Zur Erinnerung: Die Grünen, das ist die Partei, die vier Monate vor der
Abgeordnetenhauswahl in Umfragen bei 30 Prozent lag, Künast zur Regierenden
Bürgermeisterin machen wollte, doch nun erneut zusehen muss, wie SPD und
CDU im Senat sitzen. Es ist die Partei, bei der sich die
Abgeordnetenhausfraktion zerlegte, weil der linke Flügel die Vorstandswahl
nicht akzeptierte, bei der die Linken knapp am angestrebten Chefposten
vorbei schrammten. Bei der Fraktionschef Volker Ratzmann schließlich Mitte
November zurücktrat. Bei der tags darauf ein sogenannter kleiner Parteitag
mit großem Besucherandrang tumultartig ausuferte und einen großen Graben
offenbarte.
Dieser Samstag in Neukölln verläuft anders. Zwischenrufe gibt es kaum,
persönliche Anfeindungen gar nicht. Es wird so ganz der Parteitag, den sich
die beiden Landesvorsitzenden Bettina Jarasch und Daniel Wesener gewünscht
haben: noch mal kurz zurück schauen, Fehler eingestehen, Besserung geloben,
aber nun bitte nach vorne gucken.
Streit darf es schon geben, aber nur inhaltlich. Gut ein Jahr soll die
Partei nun über zwei Themenfelder - "Soziale Stadt im Klimawandel" und
"Green New Deal"- debattieren. Ihr Leitantrag, der das so beschreibt, wird
fast einstimmig angenommen.
Was in der Fraktion passiert sei, sagt Jarasch, "hat der ganzen Partei
geschadet, und es darf sich nicht wiederholen." Sie, die mal Literatur
studierte, findet aber noch Hoffnungsvolles und setzt auf ein
Hölderlin-Zitat: "Versöhnung liegt mitten im Streit"
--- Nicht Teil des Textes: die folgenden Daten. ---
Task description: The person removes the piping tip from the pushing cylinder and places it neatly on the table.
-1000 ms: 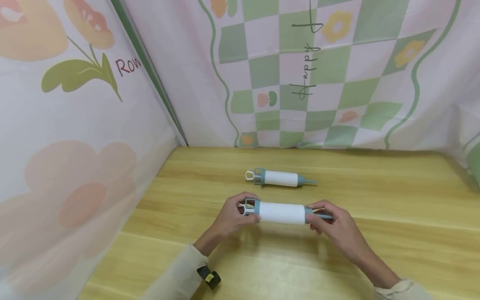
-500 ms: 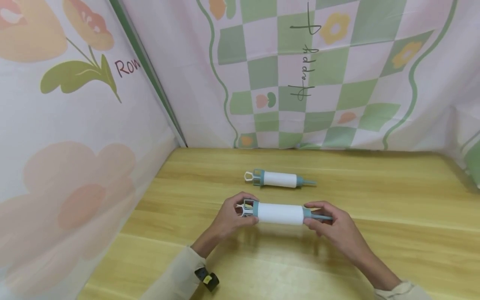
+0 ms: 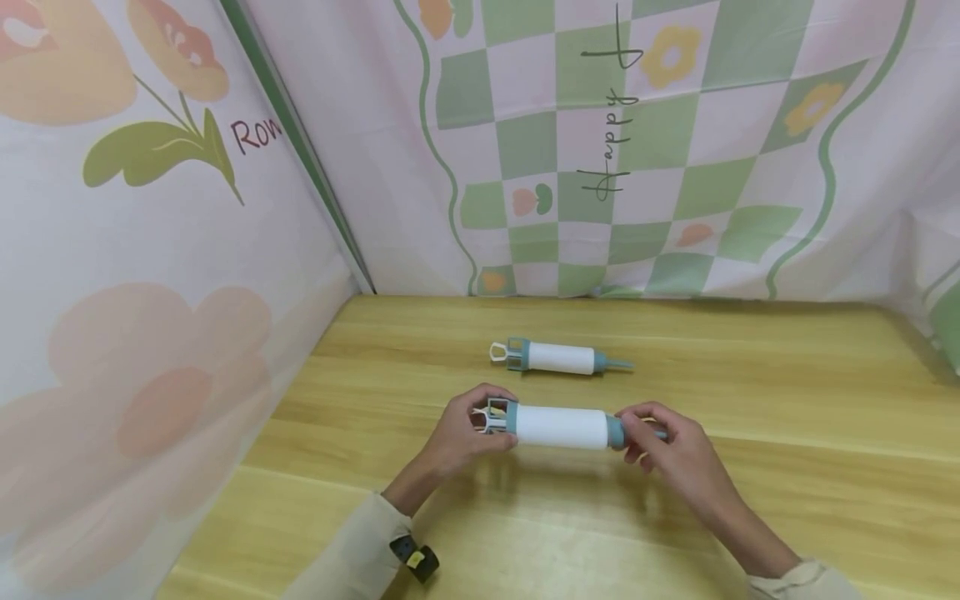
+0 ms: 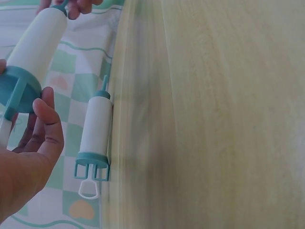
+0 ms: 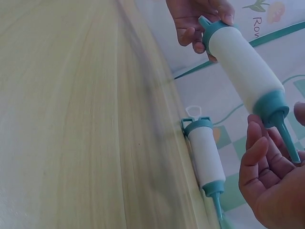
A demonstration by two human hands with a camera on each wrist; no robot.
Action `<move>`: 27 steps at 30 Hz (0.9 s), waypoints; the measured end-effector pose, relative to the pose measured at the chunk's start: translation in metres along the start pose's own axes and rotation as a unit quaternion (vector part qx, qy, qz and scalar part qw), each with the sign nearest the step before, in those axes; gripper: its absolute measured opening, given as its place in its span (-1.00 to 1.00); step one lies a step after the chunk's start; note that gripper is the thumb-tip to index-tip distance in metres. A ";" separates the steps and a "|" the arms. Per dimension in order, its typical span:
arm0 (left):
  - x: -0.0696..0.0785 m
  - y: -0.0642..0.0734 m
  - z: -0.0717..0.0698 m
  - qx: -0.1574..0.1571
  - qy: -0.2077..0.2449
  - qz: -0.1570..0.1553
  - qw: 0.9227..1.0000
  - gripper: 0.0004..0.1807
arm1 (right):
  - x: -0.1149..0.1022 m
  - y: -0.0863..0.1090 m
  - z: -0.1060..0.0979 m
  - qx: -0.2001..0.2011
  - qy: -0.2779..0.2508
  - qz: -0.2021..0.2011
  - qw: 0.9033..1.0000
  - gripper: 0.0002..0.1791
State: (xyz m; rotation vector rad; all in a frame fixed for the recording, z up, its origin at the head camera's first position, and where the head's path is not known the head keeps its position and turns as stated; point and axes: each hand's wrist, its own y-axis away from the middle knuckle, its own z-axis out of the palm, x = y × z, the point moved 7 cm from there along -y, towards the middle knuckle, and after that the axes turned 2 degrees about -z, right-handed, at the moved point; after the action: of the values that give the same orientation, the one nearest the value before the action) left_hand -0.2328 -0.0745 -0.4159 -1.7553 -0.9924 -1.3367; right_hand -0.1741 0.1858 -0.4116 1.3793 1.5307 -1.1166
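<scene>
While both hands hold the larger white tube (image 3: 562,427) level across the lower centre of the head view, the fingers of each are bent around one of its ends. The left hand (image 3: 468,429), left of centre, grips the teal collar (image 3: 513,419): its thumb presses the near side and its fingers reach over the far side, spread about as wide as the collar, with the teal frame between them. The right hand (image 3: 678,446), right of centre, has its thumb and fingers bent about the teal nozzle (image 5: 288,138) at the other end. At the lower right of the right wrist view, its fingers curl loosely beneath the nozzle, one fingertip against the teal cap (image 5: 270,106), and the thumb at the right edge stands a little apart from it; how firmly they hold cannot be told. The tube is raised above the wooden table (image 3: 787,375). Just above it in the head view, a second, similar tube (image 3: 562,358) lies on the wood, its white loop (image 3: 498,352) toward the left. Checkered cloth (image 3: 585,150) hangs across the upper part of the frame.
</scene>
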 end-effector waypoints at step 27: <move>-0.001 0.000 0.001 0.004 0.003 -0.012 1.000 -0.53 | -0.002 0.002 -0.002 0.013 0.004 -0.067 0.998 -0.66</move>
State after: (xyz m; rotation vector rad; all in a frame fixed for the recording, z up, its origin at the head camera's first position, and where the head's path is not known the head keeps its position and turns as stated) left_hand -0.2324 -0.0734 -0.4173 -1.7378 -1.0176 -1.3498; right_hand -0.1714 0.1874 -0.4095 1.3153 1.6393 -1.2188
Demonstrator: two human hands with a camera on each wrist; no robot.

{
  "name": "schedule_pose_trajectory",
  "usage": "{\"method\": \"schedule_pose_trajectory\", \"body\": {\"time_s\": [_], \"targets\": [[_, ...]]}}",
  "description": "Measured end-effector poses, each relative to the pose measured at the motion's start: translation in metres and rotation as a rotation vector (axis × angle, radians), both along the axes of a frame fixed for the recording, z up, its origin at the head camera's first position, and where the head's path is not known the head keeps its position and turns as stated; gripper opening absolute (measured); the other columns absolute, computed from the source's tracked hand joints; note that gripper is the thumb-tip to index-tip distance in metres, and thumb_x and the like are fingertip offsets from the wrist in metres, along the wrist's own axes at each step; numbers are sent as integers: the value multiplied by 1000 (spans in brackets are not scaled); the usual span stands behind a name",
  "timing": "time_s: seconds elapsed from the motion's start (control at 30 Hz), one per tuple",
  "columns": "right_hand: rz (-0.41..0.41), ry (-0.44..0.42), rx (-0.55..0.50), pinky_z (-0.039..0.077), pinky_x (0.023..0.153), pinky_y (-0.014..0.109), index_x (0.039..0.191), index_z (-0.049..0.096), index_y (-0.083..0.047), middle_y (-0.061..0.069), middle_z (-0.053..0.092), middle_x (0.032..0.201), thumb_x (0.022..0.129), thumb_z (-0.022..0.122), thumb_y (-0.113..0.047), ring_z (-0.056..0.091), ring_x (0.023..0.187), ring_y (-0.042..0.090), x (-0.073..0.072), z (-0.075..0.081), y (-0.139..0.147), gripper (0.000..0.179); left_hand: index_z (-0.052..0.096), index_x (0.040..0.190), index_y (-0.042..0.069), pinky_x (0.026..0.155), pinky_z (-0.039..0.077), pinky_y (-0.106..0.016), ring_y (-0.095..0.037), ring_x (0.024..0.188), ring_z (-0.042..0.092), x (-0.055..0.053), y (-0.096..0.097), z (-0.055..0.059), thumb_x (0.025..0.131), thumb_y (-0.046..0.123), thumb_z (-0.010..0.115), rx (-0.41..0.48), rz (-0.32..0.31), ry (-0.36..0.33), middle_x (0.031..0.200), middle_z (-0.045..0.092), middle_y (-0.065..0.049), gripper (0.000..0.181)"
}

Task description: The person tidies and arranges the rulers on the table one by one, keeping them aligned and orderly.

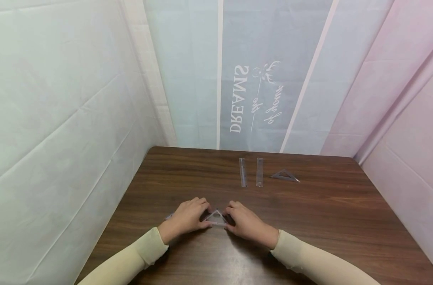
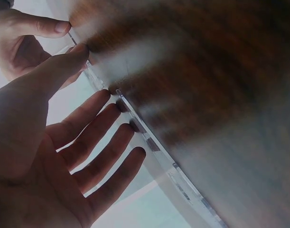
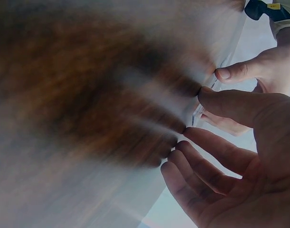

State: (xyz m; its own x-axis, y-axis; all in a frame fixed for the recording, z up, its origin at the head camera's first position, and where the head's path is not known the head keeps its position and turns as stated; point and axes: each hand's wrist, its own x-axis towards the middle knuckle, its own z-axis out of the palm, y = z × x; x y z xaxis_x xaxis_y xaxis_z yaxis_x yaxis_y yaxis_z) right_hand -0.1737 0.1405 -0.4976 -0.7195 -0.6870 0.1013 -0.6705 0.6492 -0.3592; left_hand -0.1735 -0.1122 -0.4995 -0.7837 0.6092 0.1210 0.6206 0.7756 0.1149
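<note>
The left arm (image 1: 125, 259) and right arm (image 1: 316, 257), both pale-sleeved to the wrist, slant inward over the desk (image 1: 330, 209). The left hand (image 1: 188, 214) and right hand (image 1: 250, 223) face each other, closer to the desk's left edge than its right. Each thumb opposes its forefinger, pinching; the left fingers spread, the right bunch closer.

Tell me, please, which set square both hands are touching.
The nearer set square, between the left hand and right hand; the other set square lies farther back, right of the rulers.
</note>
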Motion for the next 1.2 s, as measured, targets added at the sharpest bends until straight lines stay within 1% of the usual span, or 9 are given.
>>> {"method": "schedule_pose_trajectory", "body": {"time_s": [0.23,0.53,0.8,1.03,1.2], "targets": [[-5,-1,8,45,69,22,111,76,-9,-4,60,100,92,89,-24,46,82,7,0,0,1,27,73,110,20,72,56,-30,-13,91,62,0,0,2,89,49,88,2,4,-11,105,65,6,39],[-2,8,5,46,70,24,111,75,-7,-2,60,100,92,89,-20,48,83,8,1,2,0,26,73,111,19,72,56,-30,-14,92,62,0,0,1,89,49,88,6,6,-19,105,65,5,40],[-5,13,18,47,72,26,114,75,-9,-3,60,102,92,88,-25,48,85,9,1,3,2,30,73,110,19,72,55,-30,-13,89,61,-1,3,6,89,51,87,5,20,-36,103,65,6,41],[-8,-41,10,49,76,27,121,74,-7,-1,62,107,94,87,-27,51,90,10,1,8,6,36,73,110,18,72,56,-32,-15,88,64,-5,7,12,91,53,85,5,36,-49,101,67,5,42],[-22,-66,-6,54,82,32,125,73,-6,3,64,111,95,86,-27,57,96,13,1,10,9,39,73,109,18,71,57,-32,-14,88,66,-9,11,15,92,51,84,27,52,-80,101,70,3,39]]}}
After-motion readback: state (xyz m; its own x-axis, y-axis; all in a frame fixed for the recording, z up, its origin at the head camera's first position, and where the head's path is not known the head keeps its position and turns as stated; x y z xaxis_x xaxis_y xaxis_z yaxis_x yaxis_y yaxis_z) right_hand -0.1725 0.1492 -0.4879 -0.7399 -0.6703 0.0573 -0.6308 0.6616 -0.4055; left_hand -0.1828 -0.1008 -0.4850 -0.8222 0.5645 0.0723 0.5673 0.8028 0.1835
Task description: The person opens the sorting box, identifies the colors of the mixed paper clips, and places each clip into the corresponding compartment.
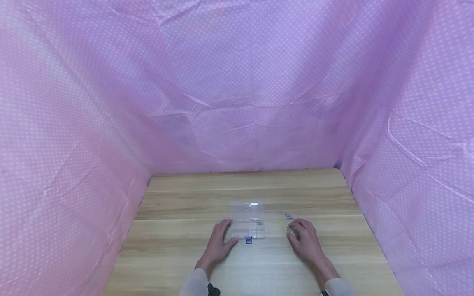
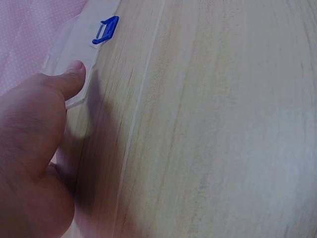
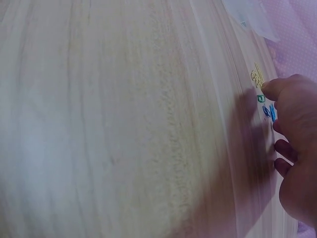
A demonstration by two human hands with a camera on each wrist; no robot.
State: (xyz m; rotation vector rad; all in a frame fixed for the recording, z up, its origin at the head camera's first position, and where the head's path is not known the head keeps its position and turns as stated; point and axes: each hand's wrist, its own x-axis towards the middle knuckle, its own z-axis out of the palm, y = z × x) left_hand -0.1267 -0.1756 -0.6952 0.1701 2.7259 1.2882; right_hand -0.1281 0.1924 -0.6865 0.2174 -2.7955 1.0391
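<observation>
Green clip [image 1: 288, 230] just beside right grip [image 1: 305, 240]

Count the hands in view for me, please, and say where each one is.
2: the left hand is at the left side of the box; the right hand is beside the clips.

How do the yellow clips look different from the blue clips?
In the head view, the yellow clips look faint against the wood, while the blue clips stand out. The yellow clips lie nearer the clear box; the blue clips lie farther from it. Both lie on the wooden table.
</observation>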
Und tatsächlich wird das kühle Ballhaus wenig später zur Bühne eines
doppelten Canossa-Gangs, eines Abbitte-Leistens in zwei Akten. Darin steht
erst Ratzmann am Mikro, lobt den Leitantrag und wird dann persönlich: "Da
ich mich kenne, weiß ich, dass es nicht immer leicht war mit mir" - und
dafür bittet er um Verzeihung. Weiter machen will er, "vielleicht in
anderer Funktion. Ob das ab 2013 ein Bundestagsmandat ist, lässt er offen.
Diese plötzlichen Abbitte folgt über eine halbe Stunde später des Dramas
zweiter Teil. Dirk Behrendt tritt nach vorne, seit Jahren großer
Gegenspieler Ratzmanns. "Ich möchte mich entschuldigen bei denen, denen ich
Wunden geschlagen habe", sagte er. Sein Fraktionskollege Thomas Birk hatte
ihm beim vorigen Parteitag vorgeworfen, er führe einen
"Vernichtungsfeldzug".
Nach solchen versöhnlichen Worten der zuvor schier Unversöhnlichen scheint
wenig Platz für große Kritik. Sibyll Klotz, die frühere Fraktionschefin und
jetzige Stadträtin, mag sich dennoch nicht einlullen lassen. "Es kann, es
kann ein neuer Anfang sein", sagt Klotz. Das geht aber für sie nur, "wenn
man den Respekt vor anderen nicht nur im Mund führt, sondern auch lebt."
Es ist nicht nur der Zweifel an der Ernsthaftigkeit der Worte. Es sind auch
einzelne Töne, die zweifeln lassen. Die linke Neuköllner Abgeordnete
Susanna Kahlefeld etwa begrüßt zwar den nach vorne blickenden Leitantrag,
sieht darin aber nur "einen ersten Schritt" - und "viele
Konsensformulierungen, die mir persönlich nicht gefallen". Das nervt ihren
Realo-Fraktionskollegen Jochen Esser. Kahlefeld wolle sich mit ihrer "Ja,
aber"-Formulierung ein Hintertürchen offen halten, sagt er. Das dürfe nicht
sein, Beschlüsse müssten gelten, auch bei Kahlefelds Thema Integration.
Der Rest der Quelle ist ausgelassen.